Pendant cette guerre civile, l’indomptable reine était déterminée à faire valoir le droit de son fils, Édouard de Lancaster, à hériter du trône. Mais en dépit de sa ténacité, ses efforts furent vains. Elle et ses soutiens furent vaincus en mai 1471 lors de la bataille de Tewkesbury. Édouard fut tué et elle fut emprisonnée par les yorkistes et retenue captive plusieurs années dans la tour de Londres. Après la mort de son mari dans la tour de Londres, où il était lui aussi enfermé (un assassinat probable), le nouveau roi de France, Louis XI (cousin de Marguerite), paya sa rançon. Elle mourut sans le sou à l’âge de cinquante-deux ans.
Cependant, cette femme résolue continue de nos jours encore de vivre dans quatre pièces de William Shakespeare. Dans la troisième partie de la trilogie Henri VI elle est ainsi décrite : « Louve de France, pire même que les loups de France, – toi dont la langue est plus venimeuse que la dent de la vipère ».
Marguerite d’Anjou, épouse de Henri VI d’Angleterre, était résolue, déterminée et belle.
ISABELLE IRE DE CASTILLE
À une époque où les hommes régnaient sur les royaumes et que leurs reines s’occupaient des affaires domestiques, la reine Isabelle régna aux côtés de son époux, le roi Ferdinand II. Connue pour sa forte personnalité, sa détermination et sa disposition à prendre des décisions difficiles, elle contribua à la mise en œuvre de réformes administratives et légales visant à rationaliser le système juridique, à accroître le contrôle royal sur l’Église, et à renforcer le pouvoir de la Couronne. Elle et Ferdinand soutinrent également l’ambitieux voyage entrepris par Christophe Colomb en 1492, qui vit les Européens découvrir les Amériques et décimer tragiquement les tribus amérindiennes.
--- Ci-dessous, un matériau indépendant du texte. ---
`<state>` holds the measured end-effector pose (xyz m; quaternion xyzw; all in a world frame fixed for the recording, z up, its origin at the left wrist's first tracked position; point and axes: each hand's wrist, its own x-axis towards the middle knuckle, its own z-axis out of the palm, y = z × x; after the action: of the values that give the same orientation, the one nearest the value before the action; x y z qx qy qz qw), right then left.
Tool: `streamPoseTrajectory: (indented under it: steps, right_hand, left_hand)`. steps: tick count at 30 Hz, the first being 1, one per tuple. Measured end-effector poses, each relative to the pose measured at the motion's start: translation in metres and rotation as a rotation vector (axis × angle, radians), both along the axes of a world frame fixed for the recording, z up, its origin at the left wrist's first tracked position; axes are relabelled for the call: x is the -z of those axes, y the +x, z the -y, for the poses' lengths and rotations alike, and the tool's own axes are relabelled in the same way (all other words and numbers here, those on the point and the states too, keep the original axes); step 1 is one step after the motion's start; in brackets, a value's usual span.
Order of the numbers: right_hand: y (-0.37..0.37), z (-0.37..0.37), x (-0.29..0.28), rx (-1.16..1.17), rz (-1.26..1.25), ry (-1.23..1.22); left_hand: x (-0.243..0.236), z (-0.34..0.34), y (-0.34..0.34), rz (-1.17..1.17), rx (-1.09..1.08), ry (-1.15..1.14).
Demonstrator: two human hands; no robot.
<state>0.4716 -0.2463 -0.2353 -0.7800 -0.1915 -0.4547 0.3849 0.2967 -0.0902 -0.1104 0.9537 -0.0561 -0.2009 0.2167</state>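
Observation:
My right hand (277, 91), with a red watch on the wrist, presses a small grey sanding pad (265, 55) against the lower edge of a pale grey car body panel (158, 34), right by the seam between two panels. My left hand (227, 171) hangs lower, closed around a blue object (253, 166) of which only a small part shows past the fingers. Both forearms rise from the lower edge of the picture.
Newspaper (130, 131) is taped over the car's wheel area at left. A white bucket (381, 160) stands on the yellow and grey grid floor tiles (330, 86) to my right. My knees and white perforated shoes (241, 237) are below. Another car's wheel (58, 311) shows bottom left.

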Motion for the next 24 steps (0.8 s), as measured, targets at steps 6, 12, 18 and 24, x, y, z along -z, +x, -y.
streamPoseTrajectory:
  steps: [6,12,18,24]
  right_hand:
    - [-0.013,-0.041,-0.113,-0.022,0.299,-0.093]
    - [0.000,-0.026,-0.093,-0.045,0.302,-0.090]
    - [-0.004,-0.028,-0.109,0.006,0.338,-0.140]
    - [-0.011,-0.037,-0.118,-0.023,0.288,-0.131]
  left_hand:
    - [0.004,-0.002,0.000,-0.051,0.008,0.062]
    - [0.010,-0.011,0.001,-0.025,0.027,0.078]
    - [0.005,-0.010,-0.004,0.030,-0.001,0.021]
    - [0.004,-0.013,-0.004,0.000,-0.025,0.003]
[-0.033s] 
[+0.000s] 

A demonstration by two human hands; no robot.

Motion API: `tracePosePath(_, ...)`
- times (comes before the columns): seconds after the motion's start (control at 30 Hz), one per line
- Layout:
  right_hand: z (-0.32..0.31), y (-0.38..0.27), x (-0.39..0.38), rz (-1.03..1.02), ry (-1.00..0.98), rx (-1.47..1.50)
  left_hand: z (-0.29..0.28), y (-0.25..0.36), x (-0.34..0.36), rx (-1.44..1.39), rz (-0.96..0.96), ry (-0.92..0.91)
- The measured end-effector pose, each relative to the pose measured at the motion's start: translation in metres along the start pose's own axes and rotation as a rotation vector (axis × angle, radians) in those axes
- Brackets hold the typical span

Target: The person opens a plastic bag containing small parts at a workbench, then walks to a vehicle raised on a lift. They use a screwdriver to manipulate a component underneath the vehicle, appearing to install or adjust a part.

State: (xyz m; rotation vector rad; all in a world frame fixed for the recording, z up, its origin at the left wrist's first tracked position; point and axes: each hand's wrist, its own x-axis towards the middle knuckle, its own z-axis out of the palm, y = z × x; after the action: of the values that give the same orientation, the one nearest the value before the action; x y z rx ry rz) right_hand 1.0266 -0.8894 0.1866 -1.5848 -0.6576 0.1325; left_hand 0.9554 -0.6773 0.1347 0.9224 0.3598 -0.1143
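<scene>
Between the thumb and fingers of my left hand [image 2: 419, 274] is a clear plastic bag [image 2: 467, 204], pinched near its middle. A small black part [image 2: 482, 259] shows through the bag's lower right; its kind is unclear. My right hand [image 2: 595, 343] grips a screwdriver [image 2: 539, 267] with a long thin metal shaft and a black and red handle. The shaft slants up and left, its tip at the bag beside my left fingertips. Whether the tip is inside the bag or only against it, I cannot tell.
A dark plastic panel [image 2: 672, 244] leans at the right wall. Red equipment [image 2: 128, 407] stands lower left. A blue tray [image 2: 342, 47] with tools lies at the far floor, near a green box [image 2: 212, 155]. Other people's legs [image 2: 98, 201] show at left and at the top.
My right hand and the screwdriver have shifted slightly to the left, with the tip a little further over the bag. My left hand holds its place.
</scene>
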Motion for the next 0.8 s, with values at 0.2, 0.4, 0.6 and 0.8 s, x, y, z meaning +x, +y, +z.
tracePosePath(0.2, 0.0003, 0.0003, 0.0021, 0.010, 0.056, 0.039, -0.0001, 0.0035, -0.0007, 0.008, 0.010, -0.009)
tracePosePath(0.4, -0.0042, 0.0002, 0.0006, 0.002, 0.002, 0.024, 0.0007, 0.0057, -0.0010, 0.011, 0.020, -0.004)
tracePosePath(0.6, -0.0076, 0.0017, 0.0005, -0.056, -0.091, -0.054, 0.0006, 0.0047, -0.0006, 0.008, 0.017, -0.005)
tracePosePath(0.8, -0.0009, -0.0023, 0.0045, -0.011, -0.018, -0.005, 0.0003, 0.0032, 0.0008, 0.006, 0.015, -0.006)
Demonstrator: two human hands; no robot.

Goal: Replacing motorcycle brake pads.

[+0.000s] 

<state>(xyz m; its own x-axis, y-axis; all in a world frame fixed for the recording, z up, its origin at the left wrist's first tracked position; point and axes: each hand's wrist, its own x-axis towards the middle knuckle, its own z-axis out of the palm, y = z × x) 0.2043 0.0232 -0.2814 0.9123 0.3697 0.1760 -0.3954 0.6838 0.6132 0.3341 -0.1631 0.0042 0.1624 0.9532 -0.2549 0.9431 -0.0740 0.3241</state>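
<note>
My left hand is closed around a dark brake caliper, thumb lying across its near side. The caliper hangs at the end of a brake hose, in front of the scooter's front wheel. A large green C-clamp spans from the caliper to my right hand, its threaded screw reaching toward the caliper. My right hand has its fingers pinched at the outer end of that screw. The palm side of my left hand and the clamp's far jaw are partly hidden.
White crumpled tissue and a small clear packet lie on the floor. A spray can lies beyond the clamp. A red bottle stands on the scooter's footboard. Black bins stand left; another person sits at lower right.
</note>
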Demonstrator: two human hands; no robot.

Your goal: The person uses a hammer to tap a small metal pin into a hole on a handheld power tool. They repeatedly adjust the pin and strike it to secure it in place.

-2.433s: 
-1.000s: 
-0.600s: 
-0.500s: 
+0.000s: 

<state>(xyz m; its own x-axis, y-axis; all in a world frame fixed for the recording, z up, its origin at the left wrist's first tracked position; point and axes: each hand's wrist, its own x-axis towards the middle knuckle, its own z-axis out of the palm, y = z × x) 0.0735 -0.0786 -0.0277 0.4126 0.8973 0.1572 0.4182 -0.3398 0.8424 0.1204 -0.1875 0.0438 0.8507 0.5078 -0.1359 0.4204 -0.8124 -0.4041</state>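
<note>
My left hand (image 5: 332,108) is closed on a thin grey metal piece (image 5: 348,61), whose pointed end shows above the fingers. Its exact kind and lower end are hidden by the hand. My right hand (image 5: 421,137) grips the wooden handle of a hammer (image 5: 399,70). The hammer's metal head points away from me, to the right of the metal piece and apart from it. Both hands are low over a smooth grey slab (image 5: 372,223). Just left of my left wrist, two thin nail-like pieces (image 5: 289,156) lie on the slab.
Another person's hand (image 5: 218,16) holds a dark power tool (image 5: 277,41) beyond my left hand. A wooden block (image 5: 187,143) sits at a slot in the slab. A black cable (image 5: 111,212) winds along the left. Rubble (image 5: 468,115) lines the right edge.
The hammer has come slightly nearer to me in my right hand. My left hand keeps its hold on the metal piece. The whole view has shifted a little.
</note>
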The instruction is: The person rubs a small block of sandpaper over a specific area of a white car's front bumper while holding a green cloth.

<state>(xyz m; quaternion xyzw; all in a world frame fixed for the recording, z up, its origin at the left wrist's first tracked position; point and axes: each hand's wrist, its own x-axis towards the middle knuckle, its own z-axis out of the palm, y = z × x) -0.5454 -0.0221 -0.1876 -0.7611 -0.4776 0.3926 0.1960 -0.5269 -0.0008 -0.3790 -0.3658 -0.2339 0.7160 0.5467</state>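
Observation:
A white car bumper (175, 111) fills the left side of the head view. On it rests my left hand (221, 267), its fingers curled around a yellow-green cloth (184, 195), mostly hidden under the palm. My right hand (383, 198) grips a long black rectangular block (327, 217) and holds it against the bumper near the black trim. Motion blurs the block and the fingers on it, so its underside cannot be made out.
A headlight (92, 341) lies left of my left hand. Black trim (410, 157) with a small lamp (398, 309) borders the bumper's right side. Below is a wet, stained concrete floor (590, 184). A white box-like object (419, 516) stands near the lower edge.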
Catholique fervente, elle était déterminée à promouvoir le catholicisme, mais cela eut un coût tragique. Elle et Ferdinand appuyèrent l’Inquisition espagnole, dont le but était de conserver une unité religieuse et sociale en identifiant et en punissant les hérétiques et les conversos, des juifs et des musulmans s’étant convertis au christianisme mais soupçonnés de continuer à pratiquer leur ancienne foi en secret.
Cet article a initialement paru sur le site nationalgeographic.com en langue anglaise.